• _Aim of the exercise_
The answer should be one number: how many lines in the records below contain the word "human".

Top of Material to process

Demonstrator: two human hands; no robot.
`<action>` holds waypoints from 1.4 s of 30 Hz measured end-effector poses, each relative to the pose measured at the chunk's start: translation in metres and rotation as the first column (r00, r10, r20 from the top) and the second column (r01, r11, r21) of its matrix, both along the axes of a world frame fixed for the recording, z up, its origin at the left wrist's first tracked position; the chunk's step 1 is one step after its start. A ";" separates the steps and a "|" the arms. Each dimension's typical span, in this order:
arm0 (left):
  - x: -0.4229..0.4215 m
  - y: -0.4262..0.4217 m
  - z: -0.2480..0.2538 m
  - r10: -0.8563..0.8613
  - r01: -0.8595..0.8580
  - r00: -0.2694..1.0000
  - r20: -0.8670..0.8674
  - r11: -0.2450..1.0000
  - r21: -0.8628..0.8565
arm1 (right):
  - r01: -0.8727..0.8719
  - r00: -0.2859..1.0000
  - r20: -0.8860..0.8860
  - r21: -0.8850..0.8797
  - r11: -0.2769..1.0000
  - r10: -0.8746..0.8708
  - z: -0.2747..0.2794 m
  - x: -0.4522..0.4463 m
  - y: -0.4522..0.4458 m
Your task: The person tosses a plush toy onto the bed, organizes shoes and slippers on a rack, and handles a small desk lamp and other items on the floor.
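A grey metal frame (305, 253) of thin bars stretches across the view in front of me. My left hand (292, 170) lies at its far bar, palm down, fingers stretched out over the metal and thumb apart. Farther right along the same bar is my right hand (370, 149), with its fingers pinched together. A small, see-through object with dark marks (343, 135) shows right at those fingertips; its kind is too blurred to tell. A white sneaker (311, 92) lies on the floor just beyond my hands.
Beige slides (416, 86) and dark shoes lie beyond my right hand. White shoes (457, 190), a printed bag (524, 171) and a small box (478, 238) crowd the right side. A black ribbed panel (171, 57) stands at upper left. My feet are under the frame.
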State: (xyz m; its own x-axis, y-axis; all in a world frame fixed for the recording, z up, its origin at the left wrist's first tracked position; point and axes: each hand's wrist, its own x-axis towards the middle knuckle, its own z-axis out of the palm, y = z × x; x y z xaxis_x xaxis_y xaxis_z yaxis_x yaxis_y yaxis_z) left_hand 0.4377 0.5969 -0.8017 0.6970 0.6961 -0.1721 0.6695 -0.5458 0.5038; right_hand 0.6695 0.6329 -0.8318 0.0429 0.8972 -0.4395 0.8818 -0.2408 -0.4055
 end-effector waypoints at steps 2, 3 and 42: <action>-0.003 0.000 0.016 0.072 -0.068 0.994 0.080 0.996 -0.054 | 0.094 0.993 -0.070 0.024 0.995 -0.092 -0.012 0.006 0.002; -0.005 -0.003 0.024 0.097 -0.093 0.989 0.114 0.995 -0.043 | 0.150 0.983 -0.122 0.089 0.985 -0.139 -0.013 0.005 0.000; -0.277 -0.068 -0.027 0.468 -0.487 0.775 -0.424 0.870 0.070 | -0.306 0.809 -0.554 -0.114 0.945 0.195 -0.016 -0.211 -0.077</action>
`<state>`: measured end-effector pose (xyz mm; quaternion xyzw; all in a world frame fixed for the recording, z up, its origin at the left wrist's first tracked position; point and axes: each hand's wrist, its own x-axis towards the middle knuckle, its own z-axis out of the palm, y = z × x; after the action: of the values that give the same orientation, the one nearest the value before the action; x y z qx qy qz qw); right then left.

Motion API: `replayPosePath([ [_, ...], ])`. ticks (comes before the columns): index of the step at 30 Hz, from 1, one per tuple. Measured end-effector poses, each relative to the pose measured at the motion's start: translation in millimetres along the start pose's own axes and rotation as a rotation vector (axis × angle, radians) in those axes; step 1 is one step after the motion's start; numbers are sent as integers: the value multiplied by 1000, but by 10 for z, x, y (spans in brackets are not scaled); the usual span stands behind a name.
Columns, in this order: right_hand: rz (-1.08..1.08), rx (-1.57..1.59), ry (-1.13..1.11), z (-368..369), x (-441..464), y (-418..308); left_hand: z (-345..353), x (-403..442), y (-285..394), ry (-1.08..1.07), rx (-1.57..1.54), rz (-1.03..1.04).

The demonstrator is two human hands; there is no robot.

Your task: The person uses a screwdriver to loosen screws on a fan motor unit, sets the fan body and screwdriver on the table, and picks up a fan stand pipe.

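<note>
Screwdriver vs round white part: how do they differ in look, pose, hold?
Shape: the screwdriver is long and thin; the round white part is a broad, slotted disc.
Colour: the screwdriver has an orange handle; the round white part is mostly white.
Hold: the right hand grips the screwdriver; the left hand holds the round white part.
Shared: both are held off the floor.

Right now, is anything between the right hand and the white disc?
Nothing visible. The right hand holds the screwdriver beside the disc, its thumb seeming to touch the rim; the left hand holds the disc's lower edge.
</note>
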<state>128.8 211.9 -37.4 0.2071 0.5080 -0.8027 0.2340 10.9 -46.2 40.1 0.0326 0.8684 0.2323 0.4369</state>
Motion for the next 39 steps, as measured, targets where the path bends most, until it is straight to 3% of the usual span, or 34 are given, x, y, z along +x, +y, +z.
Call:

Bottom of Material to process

• _Exercise response_
2